On further clinical follow-up, an adrenal incidentaloma (AI) was detected when the patient underwent imaging for back pain. Subsequently she saw an endocrinologist; she had a normal serum cortisol, but low ACTH and an abnormal dexamethasone suppression test. This led to a diagnosis of subclinical hypercortisolism and provided a reason for her hypertension and chronic CSCR.

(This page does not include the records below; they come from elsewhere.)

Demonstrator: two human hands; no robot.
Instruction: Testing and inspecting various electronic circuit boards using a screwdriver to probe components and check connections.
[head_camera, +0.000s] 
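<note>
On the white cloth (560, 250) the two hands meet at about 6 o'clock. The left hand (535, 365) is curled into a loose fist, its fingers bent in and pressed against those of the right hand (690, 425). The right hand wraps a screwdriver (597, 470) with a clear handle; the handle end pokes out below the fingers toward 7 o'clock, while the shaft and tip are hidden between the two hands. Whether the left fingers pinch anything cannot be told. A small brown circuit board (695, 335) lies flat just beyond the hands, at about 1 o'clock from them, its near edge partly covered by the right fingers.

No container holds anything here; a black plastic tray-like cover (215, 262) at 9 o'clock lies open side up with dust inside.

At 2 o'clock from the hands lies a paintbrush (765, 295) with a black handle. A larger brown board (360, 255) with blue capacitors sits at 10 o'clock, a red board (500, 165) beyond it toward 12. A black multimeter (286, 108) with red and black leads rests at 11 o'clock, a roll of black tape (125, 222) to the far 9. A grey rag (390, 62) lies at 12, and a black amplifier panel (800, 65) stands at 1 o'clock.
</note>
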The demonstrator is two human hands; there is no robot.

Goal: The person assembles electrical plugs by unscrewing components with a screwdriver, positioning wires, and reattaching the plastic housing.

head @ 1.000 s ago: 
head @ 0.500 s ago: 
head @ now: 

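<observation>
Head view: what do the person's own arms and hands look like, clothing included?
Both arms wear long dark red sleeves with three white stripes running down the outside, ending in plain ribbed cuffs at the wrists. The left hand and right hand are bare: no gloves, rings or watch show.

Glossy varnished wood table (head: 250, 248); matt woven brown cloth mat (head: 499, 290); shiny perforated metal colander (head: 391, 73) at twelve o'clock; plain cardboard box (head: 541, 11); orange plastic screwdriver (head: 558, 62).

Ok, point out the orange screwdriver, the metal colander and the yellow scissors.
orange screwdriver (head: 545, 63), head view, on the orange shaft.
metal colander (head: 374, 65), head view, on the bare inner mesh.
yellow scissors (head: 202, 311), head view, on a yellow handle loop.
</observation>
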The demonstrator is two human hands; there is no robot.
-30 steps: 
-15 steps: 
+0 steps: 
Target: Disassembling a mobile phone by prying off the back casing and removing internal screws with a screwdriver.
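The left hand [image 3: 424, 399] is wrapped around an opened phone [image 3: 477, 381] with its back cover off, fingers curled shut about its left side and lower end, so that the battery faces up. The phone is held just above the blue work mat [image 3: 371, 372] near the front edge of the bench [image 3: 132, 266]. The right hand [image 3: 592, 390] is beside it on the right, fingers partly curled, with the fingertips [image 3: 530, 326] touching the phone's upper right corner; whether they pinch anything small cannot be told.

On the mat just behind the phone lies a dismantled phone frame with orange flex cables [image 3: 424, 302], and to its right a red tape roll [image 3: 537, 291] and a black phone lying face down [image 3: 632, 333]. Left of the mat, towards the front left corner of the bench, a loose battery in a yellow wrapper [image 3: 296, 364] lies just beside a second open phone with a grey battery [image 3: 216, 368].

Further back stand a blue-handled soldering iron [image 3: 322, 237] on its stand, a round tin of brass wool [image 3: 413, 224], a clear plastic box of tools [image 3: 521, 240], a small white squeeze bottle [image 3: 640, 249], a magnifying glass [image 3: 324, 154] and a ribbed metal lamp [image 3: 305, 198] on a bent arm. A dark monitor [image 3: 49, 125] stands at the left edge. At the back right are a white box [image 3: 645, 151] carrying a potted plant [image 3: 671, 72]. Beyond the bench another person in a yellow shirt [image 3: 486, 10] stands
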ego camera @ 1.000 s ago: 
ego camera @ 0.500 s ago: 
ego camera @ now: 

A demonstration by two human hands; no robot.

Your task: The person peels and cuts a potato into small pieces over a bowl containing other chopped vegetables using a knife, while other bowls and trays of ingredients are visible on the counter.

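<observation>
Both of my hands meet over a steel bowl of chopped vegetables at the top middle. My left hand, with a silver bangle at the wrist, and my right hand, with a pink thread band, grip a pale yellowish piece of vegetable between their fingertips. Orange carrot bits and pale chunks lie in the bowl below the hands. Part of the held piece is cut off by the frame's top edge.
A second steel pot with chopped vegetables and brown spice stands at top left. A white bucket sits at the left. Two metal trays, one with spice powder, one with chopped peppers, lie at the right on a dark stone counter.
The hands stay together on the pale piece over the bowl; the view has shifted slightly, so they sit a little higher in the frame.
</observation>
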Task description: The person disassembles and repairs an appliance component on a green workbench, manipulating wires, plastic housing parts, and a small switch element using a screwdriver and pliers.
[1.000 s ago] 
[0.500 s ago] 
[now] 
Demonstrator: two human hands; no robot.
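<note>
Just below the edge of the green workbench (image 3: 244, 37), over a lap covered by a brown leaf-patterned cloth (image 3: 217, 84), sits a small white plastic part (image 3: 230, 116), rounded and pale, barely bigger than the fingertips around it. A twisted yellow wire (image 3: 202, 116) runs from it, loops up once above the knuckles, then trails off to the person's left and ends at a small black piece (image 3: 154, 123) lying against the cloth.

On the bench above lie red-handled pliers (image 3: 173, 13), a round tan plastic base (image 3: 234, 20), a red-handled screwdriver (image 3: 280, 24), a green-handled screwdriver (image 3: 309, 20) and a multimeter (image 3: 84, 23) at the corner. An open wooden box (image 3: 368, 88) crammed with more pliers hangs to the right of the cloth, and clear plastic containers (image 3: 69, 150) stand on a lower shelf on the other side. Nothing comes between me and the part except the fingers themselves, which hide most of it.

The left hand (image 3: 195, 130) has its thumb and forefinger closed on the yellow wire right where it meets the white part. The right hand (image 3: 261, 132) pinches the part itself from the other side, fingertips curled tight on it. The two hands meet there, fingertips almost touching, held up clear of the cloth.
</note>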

Since the blur and relative scotomata interfered with her daily activities, she elected to try eplerenone, which yielded a moderate but suboptimal therapeutic response at 50 mg daily. While contemplating photodynamic therapy, in discussion with her endocrinologist, the patient opted to undergo minimally-invasive adrenalectomy. At last follow-up 3 months after surgery and 6 years after her initial presentation, she has been off eplerenone and without subretinal fluid (Fig. 2).

Fig. 2

Optical coherence tomography imaging at presentation and at last follow-up 3 months after adrenalectomy. There is a significant improvement in subretinal fluid in both eyes, though outer retinal irregularity remains.

Discussion

CSCR has previously been associated with many risk factors including exposure to excess steroid. A recent study analyzing a nationally representative dataset of 35,000 patients found that patients with CSCR had a higher odds of Cushing's syndrome (OR 2.19, 95% CI 1.33 to 3.59, p = 0.002) than exposure to exogenous steroids (OR 1.14, 95% CI 1.09 to 1.19, p < 0.001) Our case highlights the importance of thorough medication reconciliation and careful consideration of comorbid conditions in patients with chronic CSCR.

In recent years, subtle endogenous hypercortisolism, termed subclinical Cushing's syndrome (SCS), has been of particular interest in the endocrinology literature because it can be a challenging diagnosis and the most appropriate management remains controversial. In general, SCS is comprised of: 1) the presence of an adrenal incidentaloma or mass, 2) biochemical confirmation of cortisol excess, and 3) no classic phenotypic manifestations of Cushing's syndrome. Since adrenal incidentaloma has an estimated prevalence of 1–8% of the population, it is quite possible that SCS is an underrecognized risk factor for CSCR.

SCS may potentiate metabolic syndrome and osteoporosis; studies have found that surgical resection of adrenal incidentalomas improve weight, blood pressure, and glucose control. Consequently, some authors recommend those with SCS-associated comorbidities be considered for resection. An important consideration in these patients is how visual comorbidity factors into intervention. In our patient's case, the recurrent CSCR, hypertension, and increased risk of metabolic syndrome were sufficient reasons to elect to have surgery.

Conclusion

In summary, SCS is a condition of subtle cortisol dysregulation that may represent an underrecognized risk factor for chronic CSCR. Further investigation is needed to determine the threshold of visual comorbidity that may influence surgical management.

Patient consent

Consent to publish the case report was not obtained. This report does not contain any personal information that could lead to the identification of the patient.